Exercise description -
With nothing added or dropped, output every record below exactly.

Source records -
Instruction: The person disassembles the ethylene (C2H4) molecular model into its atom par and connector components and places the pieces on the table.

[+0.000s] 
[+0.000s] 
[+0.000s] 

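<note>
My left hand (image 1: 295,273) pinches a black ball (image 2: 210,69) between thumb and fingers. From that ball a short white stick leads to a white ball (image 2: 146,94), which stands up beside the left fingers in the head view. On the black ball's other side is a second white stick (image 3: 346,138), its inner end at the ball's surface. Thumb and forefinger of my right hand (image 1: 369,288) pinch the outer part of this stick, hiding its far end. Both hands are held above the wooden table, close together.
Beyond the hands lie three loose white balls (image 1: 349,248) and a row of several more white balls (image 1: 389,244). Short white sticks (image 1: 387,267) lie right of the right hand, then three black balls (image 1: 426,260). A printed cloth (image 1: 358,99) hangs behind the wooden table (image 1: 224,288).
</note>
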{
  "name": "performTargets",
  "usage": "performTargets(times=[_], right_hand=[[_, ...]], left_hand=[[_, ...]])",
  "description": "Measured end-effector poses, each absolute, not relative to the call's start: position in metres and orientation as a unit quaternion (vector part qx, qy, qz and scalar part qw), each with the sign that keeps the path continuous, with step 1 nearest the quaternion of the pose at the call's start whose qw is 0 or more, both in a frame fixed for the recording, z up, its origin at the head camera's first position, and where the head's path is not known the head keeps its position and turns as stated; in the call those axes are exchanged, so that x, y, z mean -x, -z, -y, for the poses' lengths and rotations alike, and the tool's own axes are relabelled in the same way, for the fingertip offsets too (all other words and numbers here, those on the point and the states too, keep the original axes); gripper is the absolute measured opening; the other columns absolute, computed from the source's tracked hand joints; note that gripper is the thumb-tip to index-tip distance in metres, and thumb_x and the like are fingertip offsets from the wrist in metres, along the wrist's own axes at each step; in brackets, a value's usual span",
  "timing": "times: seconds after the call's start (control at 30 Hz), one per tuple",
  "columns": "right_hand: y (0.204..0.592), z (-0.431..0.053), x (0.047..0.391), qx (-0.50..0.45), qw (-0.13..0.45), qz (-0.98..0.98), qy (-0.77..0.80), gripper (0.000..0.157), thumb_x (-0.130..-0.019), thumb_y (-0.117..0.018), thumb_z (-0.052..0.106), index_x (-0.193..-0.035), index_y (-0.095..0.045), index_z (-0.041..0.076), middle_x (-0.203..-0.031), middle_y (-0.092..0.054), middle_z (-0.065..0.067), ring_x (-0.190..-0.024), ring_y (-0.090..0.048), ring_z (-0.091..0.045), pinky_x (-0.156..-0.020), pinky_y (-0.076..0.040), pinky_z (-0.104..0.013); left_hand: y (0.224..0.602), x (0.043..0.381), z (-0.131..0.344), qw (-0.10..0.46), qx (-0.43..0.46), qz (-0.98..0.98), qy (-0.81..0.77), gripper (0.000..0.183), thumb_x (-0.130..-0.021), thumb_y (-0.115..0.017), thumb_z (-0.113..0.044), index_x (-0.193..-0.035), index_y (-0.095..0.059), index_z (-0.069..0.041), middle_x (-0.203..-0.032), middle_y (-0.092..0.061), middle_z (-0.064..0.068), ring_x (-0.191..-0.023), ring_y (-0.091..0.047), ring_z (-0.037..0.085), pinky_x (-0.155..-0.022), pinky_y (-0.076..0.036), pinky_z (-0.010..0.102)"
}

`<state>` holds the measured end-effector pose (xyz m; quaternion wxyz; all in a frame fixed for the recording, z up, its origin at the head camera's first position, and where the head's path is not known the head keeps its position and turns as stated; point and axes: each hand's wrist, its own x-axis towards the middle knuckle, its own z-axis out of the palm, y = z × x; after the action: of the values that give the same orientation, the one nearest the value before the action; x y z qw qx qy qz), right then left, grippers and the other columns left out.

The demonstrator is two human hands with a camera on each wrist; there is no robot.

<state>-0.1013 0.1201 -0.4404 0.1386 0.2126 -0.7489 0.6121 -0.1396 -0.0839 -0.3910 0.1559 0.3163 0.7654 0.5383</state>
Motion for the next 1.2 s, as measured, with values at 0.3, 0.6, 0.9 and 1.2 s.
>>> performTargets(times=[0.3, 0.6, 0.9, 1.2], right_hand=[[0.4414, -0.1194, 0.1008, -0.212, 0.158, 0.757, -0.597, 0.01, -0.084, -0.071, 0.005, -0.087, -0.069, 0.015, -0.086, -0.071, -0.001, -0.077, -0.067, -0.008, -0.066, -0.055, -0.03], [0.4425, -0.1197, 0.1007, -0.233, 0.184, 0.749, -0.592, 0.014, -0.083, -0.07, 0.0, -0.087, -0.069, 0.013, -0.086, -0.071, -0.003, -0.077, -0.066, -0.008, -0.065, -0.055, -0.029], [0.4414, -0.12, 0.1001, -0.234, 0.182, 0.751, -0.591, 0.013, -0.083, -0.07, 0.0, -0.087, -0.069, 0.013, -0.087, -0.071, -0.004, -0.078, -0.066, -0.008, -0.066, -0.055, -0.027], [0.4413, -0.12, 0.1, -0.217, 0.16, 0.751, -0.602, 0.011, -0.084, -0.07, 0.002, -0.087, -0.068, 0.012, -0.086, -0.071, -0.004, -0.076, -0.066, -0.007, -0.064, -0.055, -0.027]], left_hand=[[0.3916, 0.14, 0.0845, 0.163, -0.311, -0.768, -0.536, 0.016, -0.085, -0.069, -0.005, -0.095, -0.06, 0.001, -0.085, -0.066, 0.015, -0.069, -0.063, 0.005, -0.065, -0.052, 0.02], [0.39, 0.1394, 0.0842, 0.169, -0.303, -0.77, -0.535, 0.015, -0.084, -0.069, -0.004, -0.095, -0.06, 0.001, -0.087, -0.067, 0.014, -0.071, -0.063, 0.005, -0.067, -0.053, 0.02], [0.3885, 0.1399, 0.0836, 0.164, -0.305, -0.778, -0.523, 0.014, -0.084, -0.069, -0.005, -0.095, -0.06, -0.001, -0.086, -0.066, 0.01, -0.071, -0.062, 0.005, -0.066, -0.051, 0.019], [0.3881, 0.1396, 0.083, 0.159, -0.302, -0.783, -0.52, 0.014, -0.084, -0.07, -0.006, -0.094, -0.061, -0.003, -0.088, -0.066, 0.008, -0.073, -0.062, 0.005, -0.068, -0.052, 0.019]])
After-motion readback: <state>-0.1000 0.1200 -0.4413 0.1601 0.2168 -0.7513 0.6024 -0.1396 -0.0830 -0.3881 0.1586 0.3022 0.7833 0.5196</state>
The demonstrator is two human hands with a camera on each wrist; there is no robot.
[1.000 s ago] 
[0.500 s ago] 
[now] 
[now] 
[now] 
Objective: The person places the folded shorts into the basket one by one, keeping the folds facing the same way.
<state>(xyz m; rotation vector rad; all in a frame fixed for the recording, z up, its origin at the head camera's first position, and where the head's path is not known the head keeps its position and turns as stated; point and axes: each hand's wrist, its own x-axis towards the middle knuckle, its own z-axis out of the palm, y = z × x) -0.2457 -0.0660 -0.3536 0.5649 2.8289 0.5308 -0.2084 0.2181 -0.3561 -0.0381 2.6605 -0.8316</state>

Answer below -
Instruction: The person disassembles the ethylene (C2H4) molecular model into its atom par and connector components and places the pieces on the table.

[+0.000s] 
[+0.000s] 
[+0.000s] 

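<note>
My left hand (image 1: 295,273) pinches a black ball (image 2: 210,69) between thumb and fingers. From that ball a short white stick leads to a white ball (image 2: 146,94), which stands up beside the left fingers in the head view. On the black ball's other side is a second white stick (image 3: 346,138), its inner end at the ball's surface. Thumb and forefinger of my right hand (image 1: 369,288) pinch the outer part of this stick, hiding its far end. Both hands are held above the wooden table, close together.
Beyond the hands lie three loose white balls (image 1: 349,248) and a row of several more white balls (image 1: 389,244). Short white sticks (image 1: 387,267) lie right of the right hand, then three black balls (image 1: 426,260). A printed cloth (image 1: 358,99) hangs behind the wooden table (image 1: 224,288).
</note>
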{
  "name": "performTargets",
  "usage": "performTargets(times=[_], right_hand=[[_, ...]], left_hand=[[_, ...]])",
  "description": "Measured end-effector poses, each absolute, not relative to the call's start: position in metres and orientation as a unit quaternion (vector part qx, qy, qz and scalar part qw), each with the sign that keeps the path continuous, with step 1 nearest the quaternion of the pose at the call's start whose qw is 0 or more, both in a frame fixed for the recording, z up, its origin at the head camera's first position, and where the head's path is not known the head keeps its position and turns as stated; in the call those axes are exchanged, so that x, y, z mean -x, -z, -y, for the poses' lengths and rotations alike, and the tool's own axes are relabelled in the same way, for the fingertip offsets too (all other words and numbers here, those on the point and the states too, keep the original axes); gripper is the absolute measured opening; the other columns absolute, computed from the source's tracked hand joints; note that gripper is the thumb-tip to index-tip distance in metres, and thumb_x and the like are fingertip offsets from the wrist in metres, along the wrist's own axes at each step; in brackets, a value's usual span",
  "timing": "times: seconds after the call's start (control at 30 Hz), one per tuple",
  "columns": "right_hand: y (0.204..0.592), z (-0.431..0.053), x (0.047..0.391), qx (-0.50..0.45), qw (-0.13..0.45), qz (-0.98..0.98), qy (-0.77..0.80), gripper (0.000..0.157), thumb_x (-0.130..-0.019), thumb_y (-0.117..0.018), thumb_z (-0.052..0.106), index_x (-0.193..-0.035), index_y (-0.095..0.045), index_z (-0.041..0.076), middle_x (-0.203..-0.031), middle_y (-0.092..0.054), middle_z (-0.065..0.067), ring_x (-0.190..-0.024), ring_y (-0.090..0.048), ring_z (-0.091..0.045), pinky_x (-0.156..-0.020), pinky_y (-0.076..0.040), pinky_z (-0.104..0.013); left_hand: y (0.224..0.602), x (0.043..0.381), z (-0.131..0.344), qw (-0.10..0.46), qx (-0.43..0.46), qz (-0.98..0.98), qy (-0.81..0.77), gripper (0.000..0.183), thumb_x (-0.130..-0.021), thumb_y (-0.115..0.017), thumb_z (-0.113..0.044), index_x (-0.193..-0.035), index_y (-0.095..0.059), index_z (-0.069..0.041), middle_x (-0.203..-0.032), middle_y (-0.092..0.061), middle_z (-0.064..0.068), ring_x (-0.191..-0.023), ring_y (-0.091..0.047), ring_z (-0.037..0.085), pinky_x (-0.155..-0.022), pinky_y (-0.076..0.036), pinky_z (-0.010..0.102)"
}

`<state>` holds the measured end-effector pose (xyz m; quaternion wxyz; all in a frame fixed for the recording, z up, its origin at the head camera's first position, and where the head's path is not known the head keeps its position and turns as stated; point and axes: each hand's wrist, its own x-axis towards the middle knuckle, its own z-axis out of the palm, y = z × x; after the action: of the values that give the same orientation, the one nearest the value before the action; x y z qw qx qy qz), right then left, grippers and the other columns left out.

The demonstrator is two human hands with a camera on each wrist; there is no robot.

<state>-0.1013 0.1201 -0.4404 0.1386 0.2126 -0.7489 0.6121 -0.1396 -0.0839 -0.3910 0.1559 0.3163 0.7654 0.5383</state>
Motion for the next 1.2 s, as measured, with values at 0.3, 0.6, 0.9 and 1.2 s.
>>> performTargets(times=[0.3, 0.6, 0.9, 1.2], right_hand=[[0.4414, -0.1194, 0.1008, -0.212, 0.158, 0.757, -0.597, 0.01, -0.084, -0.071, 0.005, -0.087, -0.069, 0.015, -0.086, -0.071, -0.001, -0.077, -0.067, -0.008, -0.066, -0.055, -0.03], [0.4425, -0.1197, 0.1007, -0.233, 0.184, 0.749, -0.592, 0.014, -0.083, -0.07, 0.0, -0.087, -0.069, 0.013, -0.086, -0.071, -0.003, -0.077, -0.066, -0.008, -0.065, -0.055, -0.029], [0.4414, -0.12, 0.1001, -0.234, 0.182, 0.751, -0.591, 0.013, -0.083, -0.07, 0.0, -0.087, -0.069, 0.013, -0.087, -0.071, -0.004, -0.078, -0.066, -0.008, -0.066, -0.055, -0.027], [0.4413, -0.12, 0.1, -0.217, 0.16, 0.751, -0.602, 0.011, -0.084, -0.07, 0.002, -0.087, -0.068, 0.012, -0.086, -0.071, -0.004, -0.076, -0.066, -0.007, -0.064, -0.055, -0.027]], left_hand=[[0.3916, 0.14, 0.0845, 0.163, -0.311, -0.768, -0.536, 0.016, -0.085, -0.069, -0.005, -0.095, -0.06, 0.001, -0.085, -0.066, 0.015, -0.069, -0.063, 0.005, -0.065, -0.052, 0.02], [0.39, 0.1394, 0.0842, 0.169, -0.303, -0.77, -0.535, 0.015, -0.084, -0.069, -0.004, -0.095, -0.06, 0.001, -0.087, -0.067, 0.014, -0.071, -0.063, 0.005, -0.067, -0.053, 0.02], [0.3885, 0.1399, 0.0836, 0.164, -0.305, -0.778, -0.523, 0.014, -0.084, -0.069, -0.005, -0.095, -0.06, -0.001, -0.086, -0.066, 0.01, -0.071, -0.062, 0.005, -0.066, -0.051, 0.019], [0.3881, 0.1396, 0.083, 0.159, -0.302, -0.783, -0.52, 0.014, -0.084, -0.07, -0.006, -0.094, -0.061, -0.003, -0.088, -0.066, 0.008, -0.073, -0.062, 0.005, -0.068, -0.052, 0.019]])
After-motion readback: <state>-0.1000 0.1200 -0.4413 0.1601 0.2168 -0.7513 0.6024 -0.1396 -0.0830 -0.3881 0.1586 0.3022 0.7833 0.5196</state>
The demonstrator is two human hands with a camera on each wrist; there is no robot.
[1.000 s ago] 
[0.500 s ago] 
[now] 
[now] 
[now] 
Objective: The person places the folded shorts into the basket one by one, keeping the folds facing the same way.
<state>(xyz m; rotation vector rad; all in a frame fixed for the recording, z up, its origin at the head camera's first position, and where the head's path is not known the head keeps its position and turns as stated; point and axes: each hand's wrist, its own x-axis towards the middle knuckle, its own z-axis out of the palm, y = z × x) -0.2457 -0.0660 -0.3536 0.5649 2.8289 0.5308 -0.2084 0.2181 -0.3561 -0.0381 2.6605 -0.8316</state>

The answer is complete, and the exercise is done.